The use of the term “stakeholder” to describe representatives of labor unions, businesses and advocacy groups with an obvious vested interest in the outcome state policy deliberations seems to have soared under Governor Andrew Cuomo, who has appointed quite a few of them to his advisory task forces (which he calls “redesign teams”).
Kausfiles, commenting on a White House announcement of President Obama’s meeting with “stakeholders” in the immigration issue, has this general take:
If you were going to compile a lexicon of corporatism, “stakeholders” would be a key entry. In a normal open market economy you have businesses, and customers, and competitors, and unions, and government regulators, and citizens. Businesses negotiate with unions and then compete for customers on the playing field created by the elected government. Those customers exercise their market power. Some businesses survive. Others don’t. Transparent and relatively simple. In a corporatist economy you have “stakeholders,” which roughly translates into “interest groups we leaders may want to protect even if their claims are rejected by both customers in the market and voters in democratic elections .” …

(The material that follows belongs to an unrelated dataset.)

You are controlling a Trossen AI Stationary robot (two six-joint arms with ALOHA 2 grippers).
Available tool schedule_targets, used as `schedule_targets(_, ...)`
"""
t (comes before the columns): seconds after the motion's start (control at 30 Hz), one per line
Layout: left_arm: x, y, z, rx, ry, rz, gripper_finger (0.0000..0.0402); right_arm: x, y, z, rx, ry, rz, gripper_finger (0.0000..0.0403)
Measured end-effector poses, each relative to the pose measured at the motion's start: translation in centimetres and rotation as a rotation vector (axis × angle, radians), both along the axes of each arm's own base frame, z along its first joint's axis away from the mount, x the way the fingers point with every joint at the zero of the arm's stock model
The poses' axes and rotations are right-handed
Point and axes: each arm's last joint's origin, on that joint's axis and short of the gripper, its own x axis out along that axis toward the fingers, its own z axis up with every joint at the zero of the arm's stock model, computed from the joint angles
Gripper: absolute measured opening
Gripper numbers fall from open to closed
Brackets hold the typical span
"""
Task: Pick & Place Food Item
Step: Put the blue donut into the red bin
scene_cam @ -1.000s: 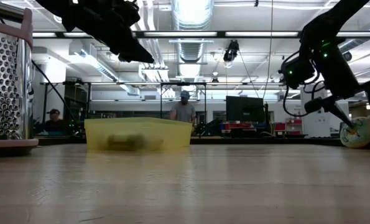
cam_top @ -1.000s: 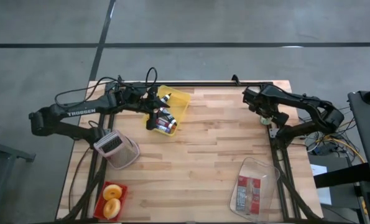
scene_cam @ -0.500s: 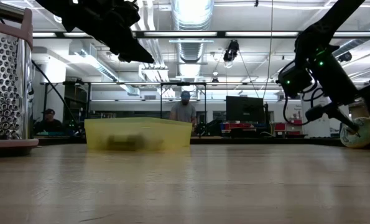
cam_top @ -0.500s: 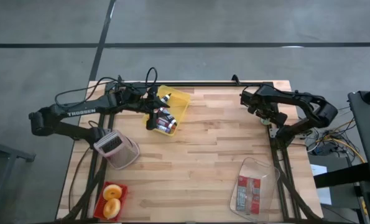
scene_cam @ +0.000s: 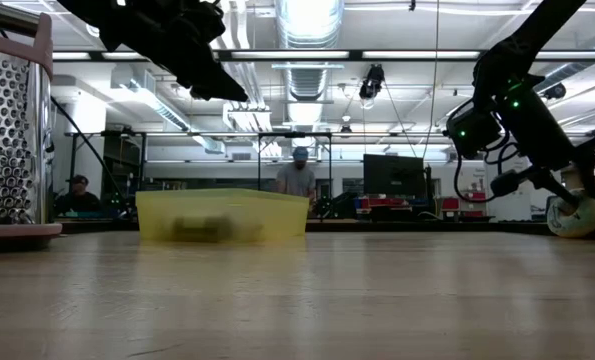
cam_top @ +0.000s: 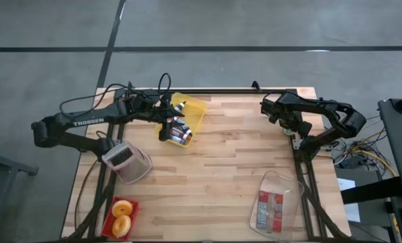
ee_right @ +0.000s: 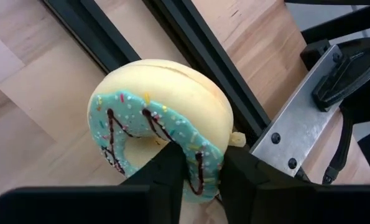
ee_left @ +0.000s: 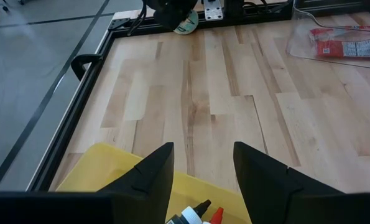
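Propped on edge against the black frame rail at the right rim of the surface [cam_top: 241,162]: a doughnut [ee_right: 157,124] with blue icing, well apart from the red tray [cam_top: 113,226] of doughnuts, probably so its rim can be pinched from above. Around that iced rim, the right tool [ee_right: 200,171], narrowed with both fingers touching it. Over the yellow bin [cam_top: 194,111] of bottles [cam_top: 179,129], the left tool [ee_left: 203,165], moderately open, holding nothing.
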Motion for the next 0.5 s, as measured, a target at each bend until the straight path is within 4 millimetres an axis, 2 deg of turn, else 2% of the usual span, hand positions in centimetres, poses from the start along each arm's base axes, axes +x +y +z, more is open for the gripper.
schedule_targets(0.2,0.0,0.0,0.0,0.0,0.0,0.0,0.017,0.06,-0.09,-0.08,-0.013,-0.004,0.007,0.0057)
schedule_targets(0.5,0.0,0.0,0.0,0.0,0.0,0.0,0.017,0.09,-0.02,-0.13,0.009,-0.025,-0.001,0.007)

As the Times put it in this headline on a related story last month: “One Person’s ‘Special Interest’ Is Another’s ‘Stakeholder'” But the Governor is a sworn enemy of “special interests” — and so “stakeholders” it is.
(A possible sign of progress, if not “stakeholder” exhaustion: the word was not used this week in the press release announcing the governor’s appointees to his Spending and Government Efficiency team.)